O técnico do Bahia, Roger Machado, 44, é uma exceção no futebol brasileiro. O ex-lateral-esquerdo é um dos poucos negros ocupam os principais cargos de gestão dos clubes do país - considerando presidentes, diretores de futebol e técnicos da Séria A do Brasileiro.
— O preconceito no futebol é como o preconceito no Brasil, ele existe, mas é velado. E é tanto relacionado à questão da raça como da classe social — afirma o treinador.
Além de Roger, Deca Nascimento, diretor de futebol do Grêmio, é outro raro exemplo de negro em cargos de chefia no futebol brasileiro.
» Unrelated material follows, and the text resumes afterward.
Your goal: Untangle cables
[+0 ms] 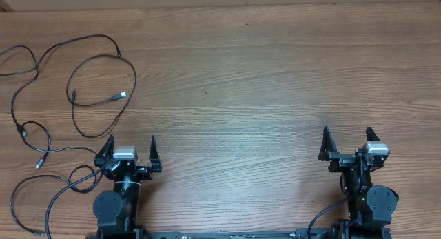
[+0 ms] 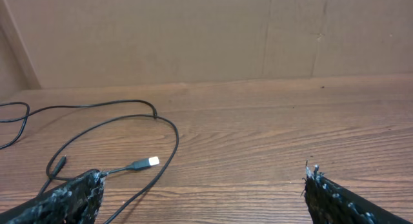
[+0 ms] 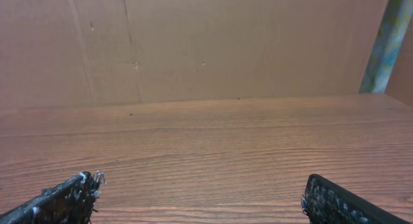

Roger assumiu o time baiano no começo do mês passado. Antes já havia treinado Grêmio, Atlético-MG e Palmeiras. Ex-jogador, ele se preparou para trocar as chuteiras pela prancheta.
Após uma carreira vitoriosa, ele deixou os gramados em 2008 e, em seguida, cursou educação física. Após obter o diploma, completou os seus estudos com um curso de gestão esportiva.
O técnico defende que um dos caminhos para combater o preconceito racial e social é justamente investir na formação dos ex-jogadores.
— O primeiro passo é a possibilidade de capacitação dos profissionais que passaram pelo campo e um direcionamento para as áreas de aptidão. O segundo é acreditar que o futebol precisa desse profissional devido a sua vivência no campo. E alinhar isso à boa vontade política dos clubes para proporcionar esse espaço — afirma o técnico.
Na NFL, a liga de futebol americano, foi criado em 2003 uma regra para impulsionar a diversidade em posições de chefia. Chamada de "Lei Rooney", ela assegura a diversidade no processo dos clubes para a seleção de técnicos e outros cargos diretivos.
A norma recebeu este nome em homenagem a Dan Rooney, dono e presidente do Pittsburgh Steelers e também presidente do comitê de diversidade da liga. Ele morreu em 2017, aos 85 anos.
Pela regra, os clubes da liga de futebol americano que estiverem sem treinador principal precisam entrevistar ao menos um técnico que não seja branco antes de decidir qual comandará a equipe.
Não há registro de nenhuma iniciativa semelhante no esporte do Brasil. Segundo pesquisa do Instituto Ethos, divulgada em 2016, nas 500 maiores empresas do país, 87,9% dos cargos em conselhos de administração, quadros executivos, gerências e supervisões são ocupados por brancos. Pessoas que se declaravam negras ou pardas representam apenas 10,45% do total desses executivos.
Isso em um país onde os negros são maioria, segundo dados do IBGE. As pessoas negras ou pardas representam 55,7% da população brasileira.
— É uma situação que a gente precisa parar para refletir. Muitos atletas negros desfilaram seu talento dentro do campo, mas na parte administrativa acabam tendo pouco espaço — critica Roger.
Com reflexo disso, o Campeonato Brasileiro teve até hoje somente um time campeão sob o comando de um treinador negro, o Flamengo, em 2009, com Andrade.
À frente de sua sexta equipe em seis anos como treinador profissional, Roger sabe que a cultura de cobrar resultados em pouco tempo do futebol brasileiro pode amplificar a pressão sobre ele.
— Eu me sinto pressionado pelos meus propósitos, pelos meus objetivos, mas não por algo relacionado à minha cor ou à minha raça — diz o treinador nascido em Porto Alegre. — Evidentemente que com bons trabalhos permite que a gente mantenha as portas abertas para que outros profissionais entrem. Mas não que o sucesso ou o insucesso esteja relacionado à minha cor, à minha raça ou à minha classe como um ex-jogador — completa.
Na última semana, Roger conseguiu um importante resultado. No Morumbi, o Bahia venceu o São Paulo, por 1 a 0, no jogo de ida pelas oitavas de final da Copa do Brasil. O duelo de volta será em Salvador, no dia 29. Como técnico, ele busca o primeiro título nacional.